Grief

Grief is such a bizarre feeling.

Aside from the sheer pain, it leaves you confused more often than not.

You wonder how seemingly everyone you know can feel so good while you feel so bad.

Eventually it dawns on you that time has stopped for you but keeps moving for everyone else and that your world ended while theirs kept going.

You don’t want to be a burden, but you do want somebody to notice you feel bad.

Sometimes you want someone to make it all better.

Other times you want to be left alone.

You walk around in a daze, as if you’re halfway between asleep and awake, alive and dead.

Everything seems lackluster compared to how it was before, even your favorite things.

You end up trying everything that you think will take away even a small amount of the pain.

It seems like you’ll never feel good for more than a few seconds ever again.

You may even want to feel bad, as if feeling good would be a betrayal to the one you lost.

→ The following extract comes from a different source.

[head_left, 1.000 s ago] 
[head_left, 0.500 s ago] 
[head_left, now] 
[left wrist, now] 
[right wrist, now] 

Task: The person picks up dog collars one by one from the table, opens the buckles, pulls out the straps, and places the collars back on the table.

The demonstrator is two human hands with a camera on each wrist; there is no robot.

You might not want to die but sometimes you hope you don’t wake up in the morning.

Sleep becomes an oasis in which the pain is manageable, and perhaps even absent for a little while.

Sometimes you get to see your loved one in a dream, although that never happens as often as you want.

Then, against all odds, you find something that helps, and you cling to it with all you’ve got left.

Things gradually begin getting lighter.

One day, you realize how far you’ve come and how much better you feel.

Looking back on old memories from when the grief was still fresh, you’re amazed at the difference between then and now.

That gives you hope, and hope can work wonders in even the darkest times.